▸ Task objective
When you answer, copy every line of the listing below exactly.

▸ Input data
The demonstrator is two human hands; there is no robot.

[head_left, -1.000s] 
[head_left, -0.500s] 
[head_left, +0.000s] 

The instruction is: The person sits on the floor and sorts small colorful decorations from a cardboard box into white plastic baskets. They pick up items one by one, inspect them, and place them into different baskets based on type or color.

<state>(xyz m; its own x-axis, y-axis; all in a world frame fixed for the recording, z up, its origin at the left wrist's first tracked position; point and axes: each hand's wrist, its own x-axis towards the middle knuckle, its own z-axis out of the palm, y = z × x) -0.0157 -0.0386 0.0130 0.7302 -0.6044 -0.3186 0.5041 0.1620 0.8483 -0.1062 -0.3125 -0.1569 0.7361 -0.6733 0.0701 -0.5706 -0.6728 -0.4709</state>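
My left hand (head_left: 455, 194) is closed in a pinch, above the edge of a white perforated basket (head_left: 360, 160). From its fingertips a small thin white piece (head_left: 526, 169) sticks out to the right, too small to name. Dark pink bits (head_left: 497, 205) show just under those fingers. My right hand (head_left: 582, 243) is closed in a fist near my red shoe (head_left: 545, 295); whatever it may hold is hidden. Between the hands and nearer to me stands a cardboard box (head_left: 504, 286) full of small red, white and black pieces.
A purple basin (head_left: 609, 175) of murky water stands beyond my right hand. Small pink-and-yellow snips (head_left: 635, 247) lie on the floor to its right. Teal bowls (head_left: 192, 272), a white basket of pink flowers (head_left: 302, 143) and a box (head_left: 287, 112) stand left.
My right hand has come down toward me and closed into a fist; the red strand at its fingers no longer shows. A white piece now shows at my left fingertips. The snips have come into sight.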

▸ Worked solution
The demonstrator is two human hands; there is no robot.

[head_left, -1.000s] 
[head_left, -0.500s] 
[head_left, +0.000s] 

The instruction is: The person sits on the floor and sorts small colorful decorations from a cardboard box into white plastic baskets. They pick up items one by one, inspect them, and place them into different baskets based on type or color.

<state>(xyz m; its own x-axis, y-axis; all in a world frame fixed for the recording, z up, its origin at the left wrist's first tracked position; point and axes: each hand's wrist, its own x-axis towards the middle knuckle, its own z-axis out of the palm, y = z × x) -0.0157 -0.0386 0.0130 0.7302 -0.6044 -0.3186 0.5041 0.1620 0.8483 -0.1062 -0.3125 -0.1569 0.7361 -0.6733 0.0701 -0.5706 -0.6728 -0.4709</state>
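My left hand (head_left: 455, 194) is closed in a pinch, above the edge of a white perforated basket (head_left: 360, 160). From its fingertips a small thin white piece (head_left: 526, 169) sticks out to the right, too small to name. Dark pink bits (head_left: 497, 205) show just under those fingers. My right hand (head_left: 582, 243) is closed in a fist near my red shoe (head_left: 545, 295); whatever it may hold is hidden. Between the hands and nearer to me stands a cardboard box (head_left: 504, 286) full of small red, white and black pieces.
A purple basin (head_left: 609, 175) of murky water stands beyond my right hand. Small pink-and-yellow snips (head_left: 635, 247) lie on the floor to its right. Teal bowls (head_left: 192, 272), a white basket of pink flowers (head_left: 302, 143) and a box (head_left: 287, 112) stand left.
My right hand has come down toward me and closed into a fist; the red strand at its fingers no longer shows. A white piece now shows at my left fingertips. The snips have come into sight.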

With that, the output is complete.